Seizing the snivelling Seuthes, the orator led into the house and to a private chamber. The rest followed, in blank wonderment. Cimon had recovered enough to follow—none too steadily. But when Hermione approached, Democrates motioned her back.

“Do not come. A painful scene may be impending.”

“What my husband can hear, that can I,” was her retort. “Ah! but why do you look thus dreadfully on Glaucon?”

“I have warned you, lady. Do not blame me if you hear the worst,” rejoined Democrates, barring the door. A single swinging lamp shed a fitful light on the scene—the whimpering prisoner, the others all amazed, the orator’s face, tense and white. Democrates’s voice seemed metallic as he continued:—

“Now, Seuthes, we must search you. Produce first the letter from Glaucon.”

The fat florid little Corinthian was dressed as a traveller, a gray chalmys to his hips, a brimmed brown hat, and high black boots. His hands were now untied. He tugged from his belt a bit of papyrus which Democrates handed to Themistocles, enjoining “Open.”

[pg 130]

Glaucon flushed.

“Are you mad, Democrates, to violate my private correspondence thus?”

“The weal of Athens outweighs even the pleasure of Glaucon,” returned the orator, harshly, “and you, Themistocles, note that Glaucon does not deny that the seal here is his own.”

“I do not deny,” cried the angry athlete. “Open, Themistocles, and let this stupid comedy end.”

“And may it never change to tragedy!” proclaimed Democrates. “What do you read, Themistocles?”

“A courteous letter of thanks to Ageladas.” The senior statesman was frowning. “Glaucon is right. Either you are turned mad, or are victim of some prank,—is it yours, Cimon?”

“I am as innocent as a babe. I’d swear it by the Styx,” responded that young man, scratching his muddled head.

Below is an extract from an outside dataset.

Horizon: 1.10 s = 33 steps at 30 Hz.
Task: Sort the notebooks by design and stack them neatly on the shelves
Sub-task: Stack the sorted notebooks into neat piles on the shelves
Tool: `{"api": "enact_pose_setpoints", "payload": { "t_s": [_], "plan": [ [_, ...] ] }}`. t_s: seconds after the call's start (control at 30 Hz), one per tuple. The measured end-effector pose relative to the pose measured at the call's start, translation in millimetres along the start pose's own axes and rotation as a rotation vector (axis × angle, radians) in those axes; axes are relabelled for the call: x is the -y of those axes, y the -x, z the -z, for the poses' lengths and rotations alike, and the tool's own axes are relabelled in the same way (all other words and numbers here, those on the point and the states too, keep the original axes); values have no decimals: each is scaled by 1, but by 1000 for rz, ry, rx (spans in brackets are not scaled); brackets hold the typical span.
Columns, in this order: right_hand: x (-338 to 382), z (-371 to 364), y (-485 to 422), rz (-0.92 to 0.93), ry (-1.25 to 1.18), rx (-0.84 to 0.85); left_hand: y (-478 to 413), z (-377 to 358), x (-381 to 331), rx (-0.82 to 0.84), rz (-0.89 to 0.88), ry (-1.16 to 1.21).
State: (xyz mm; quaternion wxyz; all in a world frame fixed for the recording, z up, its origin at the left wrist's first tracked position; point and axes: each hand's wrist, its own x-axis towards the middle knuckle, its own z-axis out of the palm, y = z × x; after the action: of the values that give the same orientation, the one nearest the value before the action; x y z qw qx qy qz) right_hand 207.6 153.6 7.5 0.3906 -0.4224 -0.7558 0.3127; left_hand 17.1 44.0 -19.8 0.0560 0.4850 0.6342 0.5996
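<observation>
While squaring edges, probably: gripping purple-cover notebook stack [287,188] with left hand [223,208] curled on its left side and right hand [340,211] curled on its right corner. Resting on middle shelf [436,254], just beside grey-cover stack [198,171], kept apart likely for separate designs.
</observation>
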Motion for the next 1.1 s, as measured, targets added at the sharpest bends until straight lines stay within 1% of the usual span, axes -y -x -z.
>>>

“I fear we are not at the end of the examination,” observed Democrates, with ominous slowness. “Now, Seuthes, recollect your plight. Have you no other letter about you?”

“None!” groaned the unheroic Corinthian. “Ah! pity, kind sirs; what have I done? Suffer me to go.”

“It is possible,” remarked his prosecutor, “you are an innocent victim, or at least do not realize the intent of what you bear. I must examine the lining of your chalmys. Nothing. Your girdle. Nothing. Your hat, remove it. Quite empty. Blessed be Athena if my fears prove groundless. But my first duty is to Athens and Hellas. Ah! Your high boots. Remove the right one.” The orator felt within, and shook the boot violently. “Nothing again. The left one, empty it seems. Ei! what is this?”

In a tense silence he shook from the boot a papyrus, rolled and sealed. It fell on the floor at the feet of Themistocles, [pg 131]who, watching all his lieutenant did, bent and seized it instantly; then it dropped from his hands as a live coal.

“The seal! The seal! May Zeus smite me blind if I see aright!”

Hermippus, who had been following all the scene in silence, bent, lifted the fateful paper, and he too gave a cry of grief.

“It is the seal of Glaucon. How came it here?”

“Glaucon,”—hard as Democrates’s voice had been that night, it rang like cold iron now,—“as the friend of your boyhood, and one who would still do for you all he may, I urge you as you love me to look upon this seal.”

“I am looking,” but as he spoke paleness followed the angry flush on the athlete’s forehead. He needed no omen to tell him something fearful was about to ensue.

“The seal is yours?”

“The very same, two dancing mÆnads and over them a winged Eros. But how came this letter here? I did not—”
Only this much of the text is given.